Line by line, restate the material word for word, omitting any image.

========

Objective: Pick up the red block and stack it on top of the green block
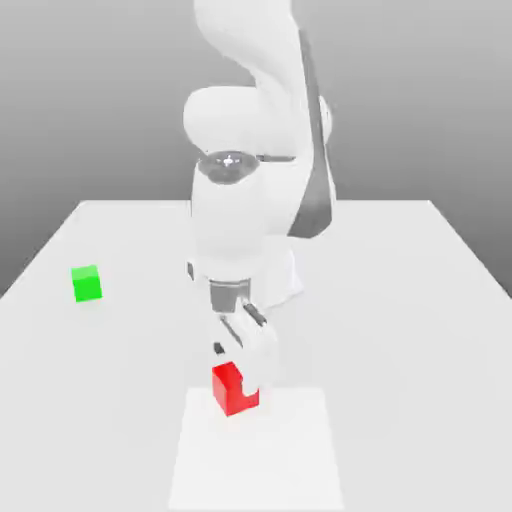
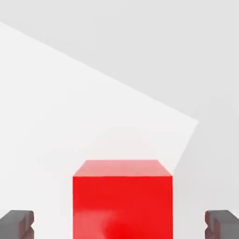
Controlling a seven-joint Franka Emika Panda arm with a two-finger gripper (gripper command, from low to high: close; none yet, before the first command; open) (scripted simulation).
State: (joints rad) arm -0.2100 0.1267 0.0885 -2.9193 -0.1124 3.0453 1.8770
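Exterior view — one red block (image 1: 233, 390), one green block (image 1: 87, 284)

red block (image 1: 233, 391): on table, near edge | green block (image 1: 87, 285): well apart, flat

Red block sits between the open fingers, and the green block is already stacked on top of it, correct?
Not quite. The red block does sit between the open fingers, but the exterior view shows the green block resting apart on the table, toward that view's left.
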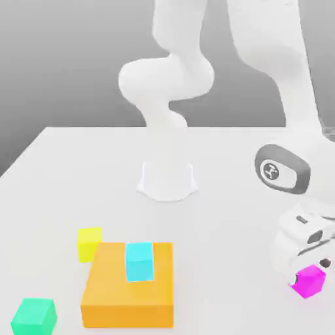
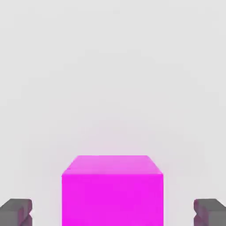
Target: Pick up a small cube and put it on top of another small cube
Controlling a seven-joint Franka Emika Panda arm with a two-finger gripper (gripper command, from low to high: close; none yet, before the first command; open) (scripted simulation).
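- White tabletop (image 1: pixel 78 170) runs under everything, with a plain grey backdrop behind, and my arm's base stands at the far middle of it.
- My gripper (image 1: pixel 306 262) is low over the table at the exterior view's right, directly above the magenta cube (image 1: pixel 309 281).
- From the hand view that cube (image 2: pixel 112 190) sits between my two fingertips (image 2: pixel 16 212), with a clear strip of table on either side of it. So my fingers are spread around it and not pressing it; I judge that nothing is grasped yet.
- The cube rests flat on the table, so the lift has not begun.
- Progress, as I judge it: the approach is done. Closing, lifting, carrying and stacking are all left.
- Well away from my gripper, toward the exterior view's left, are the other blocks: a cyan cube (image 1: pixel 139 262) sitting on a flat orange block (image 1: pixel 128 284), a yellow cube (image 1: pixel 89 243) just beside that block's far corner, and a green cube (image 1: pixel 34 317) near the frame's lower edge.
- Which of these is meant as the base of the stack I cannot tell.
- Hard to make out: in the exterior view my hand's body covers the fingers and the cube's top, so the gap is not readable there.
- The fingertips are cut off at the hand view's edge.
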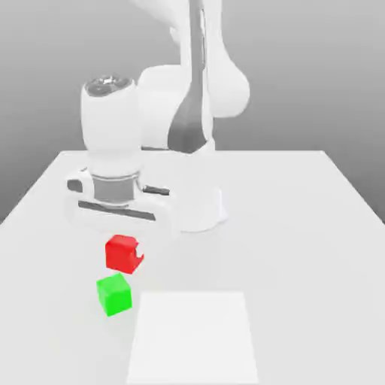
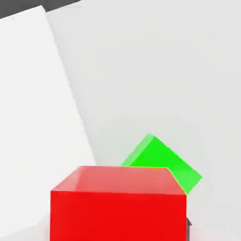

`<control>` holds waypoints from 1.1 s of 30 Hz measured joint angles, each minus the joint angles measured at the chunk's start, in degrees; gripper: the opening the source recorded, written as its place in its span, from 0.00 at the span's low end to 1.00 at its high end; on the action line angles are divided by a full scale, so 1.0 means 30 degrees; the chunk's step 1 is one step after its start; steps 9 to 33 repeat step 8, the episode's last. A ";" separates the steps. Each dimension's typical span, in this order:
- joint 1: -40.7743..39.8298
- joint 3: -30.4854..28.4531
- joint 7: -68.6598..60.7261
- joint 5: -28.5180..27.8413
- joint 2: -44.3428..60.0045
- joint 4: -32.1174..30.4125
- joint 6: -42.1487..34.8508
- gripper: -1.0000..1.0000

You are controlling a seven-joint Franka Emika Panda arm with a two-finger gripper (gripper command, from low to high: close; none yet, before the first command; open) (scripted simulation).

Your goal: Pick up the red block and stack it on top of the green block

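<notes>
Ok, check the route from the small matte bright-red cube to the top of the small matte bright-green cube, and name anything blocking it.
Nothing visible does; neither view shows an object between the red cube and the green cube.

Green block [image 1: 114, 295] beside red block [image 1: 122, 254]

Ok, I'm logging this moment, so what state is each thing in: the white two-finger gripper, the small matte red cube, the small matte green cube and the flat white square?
White two-finger gripper: pointing down, closed on the red cube.
Red cube: held, apparently raised off the table, not stacked.
Green cube: on the table, not gripped.
White square: lying flat.
</notes>
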 joint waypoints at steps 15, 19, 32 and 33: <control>0.0124 0.0174 -0.1201 0.1789 0.3732 0.0182 0.3504 1.00; 0.0124 0.0174 -0.1201 0.1789 0.3732 0.0182 0.3504 1.00; 0.0124 0.0174 -0.1201 0.1789 0.3732 0.0182 0.3504 1.00; 0.0124 0.0174 -0.1201 0.1789 0.3732 0.0182 0.3504 1.00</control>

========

# Solution for this exercise
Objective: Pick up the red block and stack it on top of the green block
Controlling a seven-joint Franka Emika Panda arm with a two-finger gripper (gripper command, from low to high: close; none yet, before the first command; open) (scripted simulation).
State: (joints rad) arm -0.2100 0.1267 0.0885 -2.9193 -0.1124 3.0453 1.8770
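Exterior view — one red block (image 1: 233, 390), one green block (image 1: 87, 284)

red block (image 1: 233, 391): on table, near edge | green block (image 1: 87, 285): well apart, flat

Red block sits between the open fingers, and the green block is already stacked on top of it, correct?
Not quite. The red block does sit between the open fingers, but the exterior view shows the green block resting apart on the table, toward that view's left.
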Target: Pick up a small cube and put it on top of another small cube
Controlling a seven-joint Franka Emika Panda arm with a two-finger gripper (gripper command, from low to high: close; none yet, before the first command; open) (scripted simulation).
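- White tabletop (image 1: pixel 78 170) runs under everything, with a plain grey backdrop behind, and my arm's base stands at the far middle of it.
- My gripper (image 1: pixel 306 262) is low over the table at the exterior view's right, directly above the magenta cube (image 1: pixel 309 281).
- From the hand view that cube (image 2: pixel 112 190) sits between my two fingertips (image 2: pixel 16 212), with a clear strip of table on either side of it. So my fingers are spread around it and not pressing it; I judge that nothing is grasped yet.
- The cube rests flat on the table, so the lift has not begun.
- Progress, as I judge it: the approach is done. Closing, lifting, carrying and stacking are all left.
- Well away from my gripper, toward the exterior view's left, are the other blocks: a cyan cube (image 1: pixel 139 262) sitting on a flat orange block (image 1: pixel 128 284), a yellow cube (image 1: pixel 89 243) just beside that block's far corner, and a green cube (image 1: pixel 34 317) near the frame's lower edge.
- Which of these is meant as the base of the stack I cannot tell.
- Hard to make out: in the exterior view my hand's body covers the fingers and the cube's top, so the gap is not readable there.
- The fingertips are cut off at the hand view's edge.
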
`<control>` holds waypoints from 1.1 s of 30 Hz measured joint angles, each minus the joint angles measured at the chunk's start, in degrees; gripper: the opening the source recorded, written as its place in its span, from 0.00 at the span's low end to 1.00 at its high end; on the action line angles are divided by a full scale, so 1.0 means 30 degrees; the chunk's step 1 is one step after its start; steps 9 to 33 repeat step 8, the episode's last. A ";" separates the steps. Each dimension's typical span, in this order:
- joint 1: -40.7743..39.8298
- joint 3: -30.4854..28.4531
- joint 7: -68.6598..60.7261
- joint 5: -28.5180..27.8413
- joint 2: -44.3428..60.0045
- joint 4: -32.1174..30.4125
- joint 6: -42.1487..34.8508
- gripper: -1.0000..1.0000

You are controlling a seven-joint Franka Emika Panda arm with a two-finger gripper (gripper command, from low to high: close; none yet, before the first command; open) (scripted simulation).

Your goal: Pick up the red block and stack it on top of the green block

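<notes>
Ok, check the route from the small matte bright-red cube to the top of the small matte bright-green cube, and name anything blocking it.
Nothing visible does; neither view shows an object between the red cube and the green cube.

Green block [image 1: 114, 295] beside red block [image 1: 122, 254]

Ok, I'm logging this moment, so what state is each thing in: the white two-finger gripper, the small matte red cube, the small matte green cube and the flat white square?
White two-finger gripper: pointing down, closed on the red cube.
Red cube: held, apparently raised off the table, not stacked.
Green cube: on the table, not gripped.
White square: lying flat.
</notes>
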 joint waypoints at steps 15, 19, 32 and 33: <control>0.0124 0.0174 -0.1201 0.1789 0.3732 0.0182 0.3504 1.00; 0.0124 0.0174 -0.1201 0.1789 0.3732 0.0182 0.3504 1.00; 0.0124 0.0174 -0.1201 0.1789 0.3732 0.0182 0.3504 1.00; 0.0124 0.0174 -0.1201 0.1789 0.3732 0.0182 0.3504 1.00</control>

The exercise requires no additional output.